Adverse-event reporting in Ontario is broken
Public health policies and procedures to track COVID-19 vaccine safety are inconsistent with existing physician guidelines and nobody cares.
The safety of the COVID-19 vaccines was established in the manufacturers’ trials and maintained by health authorities through the 2021-2022 vaccination campaigns. At least so goes the dominant feel-good story. Along with many other critical observers, I have sincere doubts about that narrative and one concern centers on Canada’s process for reporting Adverse Events Following Immunization (AEFIs). The resulting under-estimation of the magnitude of vaccine injury is apparent in their data as compared to the American and European reporting systems, as I have written on March 31.
Over the weekend, I got some new insights into how the College of Physicians and Surgeons of Ontario (CPSO) exculpates its member doctors’ failure to report serious AEFIs. The College’s Inquiries, Complaints and Reports Committee had to consider a complaint about a physician who declined a vaccine-injured patient’s request to report a neurological adverse event. The injury was later officially recorded as an AEFI by the local health unit upon the patient’s own reporting. But the Committee dismissed the complaint on the basis of CPSO’s Mandatory and Permissive Reporting policy, which was last updated in October 2017. That policy requires a physician to report only a short list of serious events, and only if they believe that the event occurred as a result of immunization or may be related to it.
It must be noted that the CPSO policy is nearly identical to Sections 38(1) and 38(3) of Ontario’s Health Protection and Promotion Act (HPPA). They are quite apparently written for childhood vaccines (“persistent crying or screaming”) and to monitor for immediate, serious reactions. The time window is between three and 42 days after vaccine administration, and the events range from arthritis and anaphylactic shock to seizures, collapse, and death.

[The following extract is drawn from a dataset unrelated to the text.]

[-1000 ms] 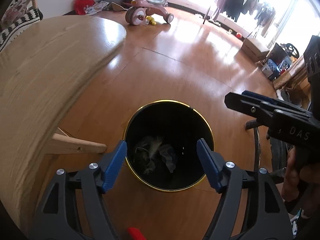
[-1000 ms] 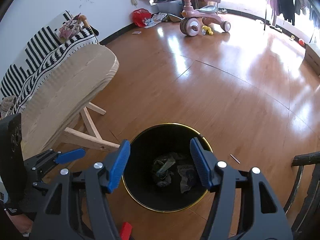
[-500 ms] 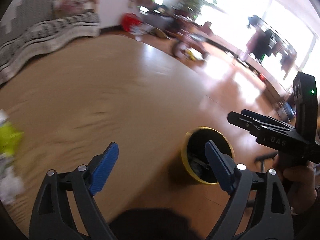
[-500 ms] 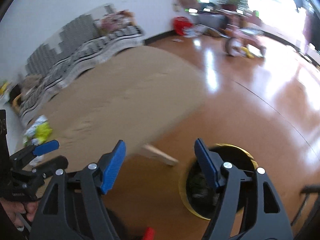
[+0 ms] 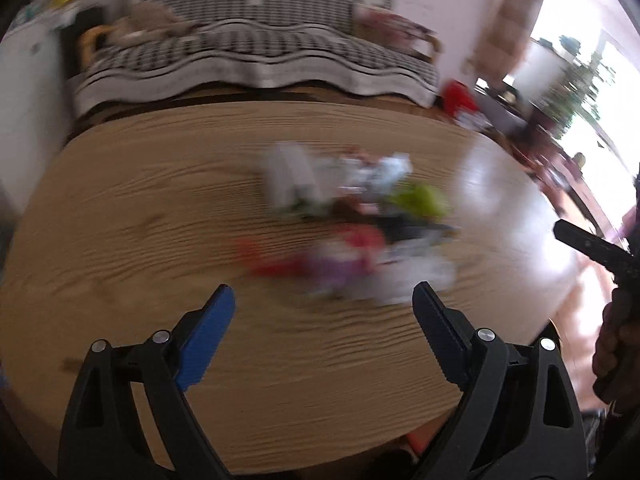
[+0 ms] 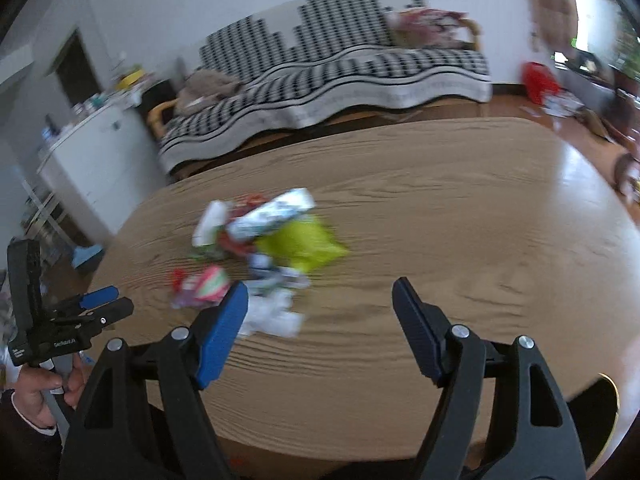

However, public health authorities, at least on paper, have a very different view of the need to track AEFIs in the context of the novel, genetic-based COVID-19 injections. For example, the Ontario Ministry of Health provides detailed case definitions for AEFIs in its May 2022 health standards report. They are clear in that “passive vaccine safety surveillance relies on reporting of AEFIs by health care providers, vaccine recipients or their caregivers to their local public health unit”. The corresponding footnote points to a report by Ahmadipour et al. on the Canadian Adverse Events Following Immunization Surveillance System (CAEFISS) published in 2018, well before this pandemic. Since the CPSO policy starts with the principle that “Physicians must be aware of and comply with the legal, professional and ethical reporting obligations relevant to their practice” (emphasis in original), one should expect CPSO members to know and care about the AEFI reporting expectation after COVID-19 vaccination.
Importantly, the reporting expectation is comprehensive: doctor or nurse are supposed to report any new, unexplained patient concern, as long as it “cannot be clearly attributed” to a known cause. A “confirmed case” is thus defined very broadly:
Any untoward medical occurrence in a vaccine recipient which follows immunization that cannot be clearly attributed to other causes. The adverse event may be any unfavourable or unintended sign, abnormal laboratory finding, symptom or disease.
A causal relationship with the administration of the vaccine does not need to be established in order to be reported as a confirmed case.
The idea behind passive vaccine safety surveillance is that causal events will emerge as a “signal” among a large number of reports, many of which may be coincidental. As an example, growing reports of myocarditis beyond the level expected among the vaccinated population have generated such a safety signal, albeit late and with limited consequences. The entire system relies on the reporting of all potential vaccine side effects, so that relevant information can be mined from a dataset that is as large and comprehensive as possible. If the geographer who writes these lines can understand this approach, we should hope that our medical doctors do too and that they care enough about public health to participate in this process.
For better clarity, Public Health Ontario has also published a short overview on “How vaccine safety is monitored in Canada” in December 2020, which includes the same explanation of post-marketing surveillance of vaccine safety and the same broad AEFI case definition highlighted right on its first page. Based on the Ministry of Health report, anything from “Pain or redness or swelling at the injection site” within 2-7 days after immunization to “Any death of a vaccine recipient temporally linked (within one month) to immunization, where no other clear cause of death can be established” constitutes an adverse event. My point here is that even minor indisposition is to be reported.
It is not credible that health-care practitioners would have missed the need to report any and all side effects of the COVID-19 vaccines. At a minimum, they would have looked it up when a patient asked them to report their injury. When it comes to the College and the public health authorities, it is extremely disappointing to see the lack of interest in collaborating on this massive issue. It would be easy enough for either side to communicate and reiterate the critical importance of AEFI reporting to doctors, nurse practitioners, and also to the general public.